*What the task requires:* From the first line to the last, transcribe the material exactly.

*Data below:*
=== Begin Enclosure ===
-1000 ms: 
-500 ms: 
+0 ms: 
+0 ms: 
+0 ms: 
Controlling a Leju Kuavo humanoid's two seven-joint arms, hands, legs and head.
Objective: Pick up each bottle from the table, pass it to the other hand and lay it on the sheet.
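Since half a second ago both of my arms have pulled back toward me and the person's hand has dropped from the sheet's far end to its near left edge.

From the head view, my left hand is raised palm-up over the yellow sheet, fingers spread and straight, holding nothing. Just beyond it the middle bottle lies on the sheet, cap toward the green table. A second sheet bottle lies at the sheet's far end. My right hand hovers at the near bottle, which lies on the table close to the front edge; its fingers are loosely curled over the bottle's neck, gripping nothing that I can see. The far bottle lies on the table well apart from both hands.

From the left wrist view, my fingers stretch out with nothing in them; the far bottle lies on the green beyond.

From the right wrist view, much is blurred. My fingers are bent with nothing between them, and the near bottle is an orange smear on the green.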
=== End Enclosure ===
*Answer below:*
-1000 ms: 
-500 ms: 
+0 ms: 
+0 ms: 
+0 ms: 
Controlling a Leju Kuavo humanoid's two seven-joint arms, hands, legs and head.
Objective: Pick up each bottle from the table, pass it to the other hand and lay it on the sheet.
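Since half a second ago both of my arms have pulled back toward me and the person's hand has dropped from the sheet's far end to its near left edge.

From the head view, my left hand is raised palm-up over the yellow sheet, fingers spread and straight, holding nothing. Just beyond it the middle bottle lies on the sheet, cap toward the green table. A second sheet bottle lies at the sheet's far end. My right hand hovers at the near bottle, which lies on the table close to the front edge; its fingers are loosely curled over the bottle's neck, gripping nothing that I can see. The far bottle lies on the table well apart from both hands.

From the left wrist view, my fingers stretch out with nothing in them; the far bottle lies on the green beyond.

From the right wrist view, much is blurred. My fingers are bent with nothing between them, and the near bottle is an orange smear on the green.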

The work on this exercise has been completed.